Line by line, copy out the data below exactly.
-- -- --
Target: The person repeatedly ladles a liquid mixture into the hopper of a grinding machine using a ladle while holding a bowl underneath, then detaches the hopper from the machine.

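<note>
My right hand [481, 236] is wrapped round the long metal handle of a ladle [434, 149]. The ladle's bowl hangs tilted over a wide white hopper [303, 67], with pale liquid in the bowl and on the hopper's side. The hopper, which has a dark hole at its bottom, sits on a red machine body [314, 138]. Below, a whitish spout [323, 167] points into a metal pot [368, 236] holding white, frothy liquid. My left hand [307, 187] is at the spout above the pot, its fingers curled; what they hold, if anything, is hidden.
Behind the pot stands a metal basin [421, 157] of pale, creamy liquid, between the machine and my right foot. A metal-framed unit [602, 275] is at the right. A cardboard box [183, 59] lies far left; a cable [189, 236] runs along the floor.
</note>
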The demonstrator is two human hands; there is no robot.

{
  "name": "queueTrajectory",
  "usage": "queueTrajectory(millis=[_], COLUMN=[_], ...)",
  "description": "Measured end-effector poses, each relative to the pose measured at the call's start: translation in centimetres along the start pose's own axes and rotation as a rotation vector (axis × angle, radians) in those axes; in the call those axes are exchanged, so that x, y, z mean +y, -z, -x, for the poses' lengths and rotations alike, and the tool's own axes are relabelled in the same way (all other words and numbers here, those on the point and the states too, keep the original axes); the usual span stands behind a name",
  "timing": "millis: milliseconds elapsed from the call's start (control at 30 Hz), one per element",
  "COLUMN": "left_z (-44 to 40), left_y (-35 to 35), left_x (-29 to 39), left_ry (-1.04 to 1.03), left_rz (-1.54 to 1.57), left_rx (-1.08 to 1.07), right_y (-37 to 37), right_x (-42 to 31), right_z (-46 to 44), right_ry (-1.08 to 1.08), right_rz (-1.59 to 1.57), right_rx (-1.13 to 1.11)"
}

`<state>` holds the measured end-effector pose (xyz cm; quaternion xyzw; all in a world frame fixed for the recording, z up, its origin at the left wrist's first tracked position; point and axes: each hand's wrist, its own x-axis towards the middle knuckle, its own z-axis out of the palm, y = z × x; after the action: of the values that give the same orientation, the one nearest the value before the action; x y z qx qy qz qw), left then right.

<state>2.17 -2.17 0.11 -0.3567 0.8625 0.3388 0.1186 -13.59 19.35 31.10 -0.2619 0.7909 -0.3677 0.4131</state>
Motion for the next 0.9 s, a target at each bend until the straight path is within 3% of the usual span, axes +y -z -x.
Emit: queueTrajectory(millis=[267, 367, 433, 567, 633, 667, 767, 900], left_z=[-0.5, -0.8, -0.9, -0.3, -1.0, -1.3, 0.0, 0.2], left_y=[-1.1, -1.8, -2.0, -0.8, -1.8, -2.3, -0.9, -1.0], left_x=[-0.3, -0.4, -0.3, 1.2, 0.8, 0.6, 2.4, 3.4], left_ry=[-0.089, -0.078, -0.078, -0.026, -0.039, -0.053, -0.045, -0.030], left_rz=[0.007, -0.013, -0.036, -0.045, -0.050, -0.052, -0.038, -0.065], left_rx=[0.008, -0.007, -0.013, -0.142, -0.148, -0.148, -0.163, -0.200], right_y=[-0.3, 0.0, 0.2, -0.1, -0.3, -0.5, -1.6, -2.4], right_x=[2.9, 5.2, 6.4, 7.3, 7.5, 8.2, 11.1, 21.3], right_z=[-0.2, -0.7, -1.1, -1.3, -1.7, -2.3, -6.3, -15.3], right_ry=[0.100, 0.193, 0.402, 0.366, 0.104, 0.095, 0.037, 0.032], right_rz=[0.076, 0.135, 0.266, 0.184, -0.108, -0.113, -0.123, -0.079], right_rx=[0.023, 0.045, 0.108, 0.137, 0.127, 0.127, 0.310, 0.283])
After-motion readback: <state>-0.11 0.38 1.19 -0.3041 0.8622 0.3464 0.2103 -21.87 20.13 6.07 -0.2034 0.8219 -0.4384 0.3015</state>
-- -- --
# [Completed task]
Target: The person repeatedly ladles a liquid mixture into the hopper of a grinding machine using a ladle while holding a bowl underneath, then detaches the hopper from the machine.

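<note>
My right hand [481, 236] is wrapped round the long metal handle of a ladle [434, 149]. The ladle's bowl hangs tilted over a wide white hopper [303, 67], with pale liquid in the bowl and on the hopper's side. The hopper, which has a dark hole at its bottom, sits on a red machine body [314, 138]. Below, a whitish spout [323, 167] points into a metal pot [368, 236] holding white, frothy liquid. My left hand [307, 187] is at the spout above the pot, its fingers curled; what they hold, if anything, is hidden.
Behind the pot stands a metal basin [421, 157] of pale, creamy liquid, between the machine and my right foot. A metal-framed unit [602, 275] is at the right. A cardboard box [183, 59] lies far left; a cable [189, 236] runs along the floor.
</note>
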The demonstrator is two human hands; there is no robot.

{
  "name": "queueTrajectory",
  "usage": "queueTrajectory(millis=[_], COLUMN=[_], ...)",
  "description": "Measured end-effector poses, each relative to the pose measured at the call's start: translation in centimetres along the start pose's own axes and rotation as a rotation vector (axis × angle, radians) in those axes; in the call those axes are exchanged, so that x, y, z mean +y, -z, -x, for the poses' lengths and rotations alike, and the tool's own axes are relabelled in the same way (all other words and numbers here, those on the point and the states too, keep the original axes); the usual span stands behind a name",
  "timing": "millis: milliseconds elapsed from the call's start (control at 30 Hz), one per element",
  "COLUMN": "left_z (-44 to 40), left_y (-35 to 35), left_x (-29 to 39), left_ry (-1.04 to 1.03), left_rz (-1.54 to 1.57), left_rx (-1.08 to 1.07), right_y (-37 to 37), right_x (-42 to 31), right_z (-46 to 44), right_ry (-1.08 to 1.08), right_rz (-1.59 to 1.57), right_rx (-1.13 to 1.11)"
}

`<state>` holds the measured end-effector pose (xyz cm; quaternion xyzw; all in a world frame fixed for the recording, z up, its origin at the left wrist's first tracked position; point and axes: each hand's wrist, its own x-axis towards the middle knuckle, its own z-axis out of the palm, y = z × x; after the action: of the values that give the same orientation, the one nearest the value before the action; x y z qx qy qz qw), left then right.

<state>2.17 -2.17 0.11 -0.3567 0.8625 0.3388 0.1186 -13.59 19.35 31.10 -0.2619 0.7909 -0.3677 0.4131</state>
Motion for the next 0.9 s, a target at each bend until the straight path is within 3% of the usual span, axes +y -z -x.
Emit: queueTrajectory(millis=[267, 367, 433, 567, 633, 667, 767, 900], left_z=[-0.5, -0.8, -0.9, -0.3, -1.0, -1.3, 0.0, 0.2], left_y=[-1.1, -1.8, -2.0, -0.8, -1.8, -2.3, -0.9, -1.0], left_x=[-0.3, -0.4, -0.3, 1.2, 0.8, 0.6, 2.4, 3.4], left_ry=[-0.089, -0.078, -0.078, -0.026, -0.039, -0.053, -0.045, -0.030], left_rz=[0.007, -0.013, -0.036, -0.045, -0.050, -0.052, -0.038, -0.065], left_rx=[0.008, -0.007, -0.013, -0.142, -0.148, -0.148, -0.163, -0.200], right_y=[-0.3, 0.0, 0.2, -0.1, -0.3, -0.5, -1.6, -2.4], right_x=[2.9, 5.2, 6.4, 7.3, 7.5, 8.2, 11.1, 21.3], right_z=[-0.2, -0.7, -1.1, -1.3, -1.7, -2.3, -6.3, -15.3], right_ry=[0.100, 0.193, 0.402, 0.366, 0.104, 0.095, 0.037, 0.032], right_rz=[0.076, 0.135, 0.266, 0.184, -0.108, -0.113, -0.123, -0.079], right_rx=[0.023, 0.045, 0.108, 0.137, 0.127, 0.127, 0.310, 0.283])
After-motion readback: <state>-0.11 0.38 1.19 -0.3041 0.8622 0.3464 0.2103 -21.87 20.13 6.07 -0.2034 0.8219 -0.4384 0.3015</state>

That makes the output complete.